As far as can be seen from the work, the language models used have not yet been trained as reasoning models with the currently used RL methods - further performance improvements are therefore possible. It is therefore likely that the next version will rely more heavily on reasoning models and may reduce the role of the symbolic engine, at least experimentally.
The work on this showcase system for the performance of neuro-symbolic AI thus also reflects the central debate in current AI research: Can deep learning models reason reliably? Or more precisely: Can generative transformer models like LLMs learn to reason reliably? While AlphaGemeomtry2 clearly demonstrates the strengths of neuro-symbolic systems, the team's insights into the role of LLMs leave a conclusive answer open.
Limitations and use cases
Despite the impressive progress made, AlphaGeometry2 still has limitations. For example, the formal language used does not yet allow the description of problems with a variable number of points, non-linear equations, or inequalities. Also, some IMO problems remain unsolved. Possible starting points for further improvements are the decomposition of complex problems into subproblems and the application of reinforcement learning.
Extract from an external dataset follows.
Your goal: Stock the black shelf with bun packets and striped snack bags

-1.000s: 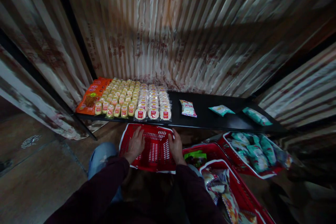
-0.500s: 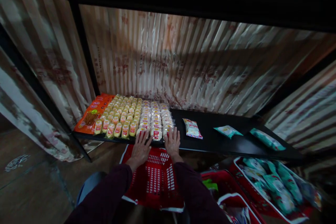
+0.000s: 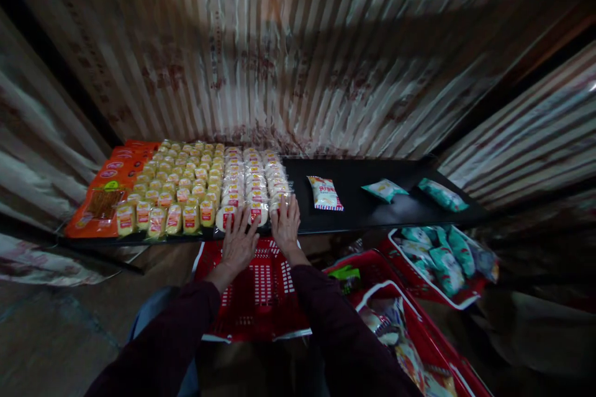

In addition to geometry problems, the approach could be extended to other areas of mathematics and science. Potential applications range from solving complex calculations in physics and engineering to assisting researchers and students.
Deepmind has previously achieved impressive AI results in Go, protein structure prediction and matrix multiplication with AlphaGo, AlphaFold and AlphaTensor - even winning a Nobel Prize for AlphaFold.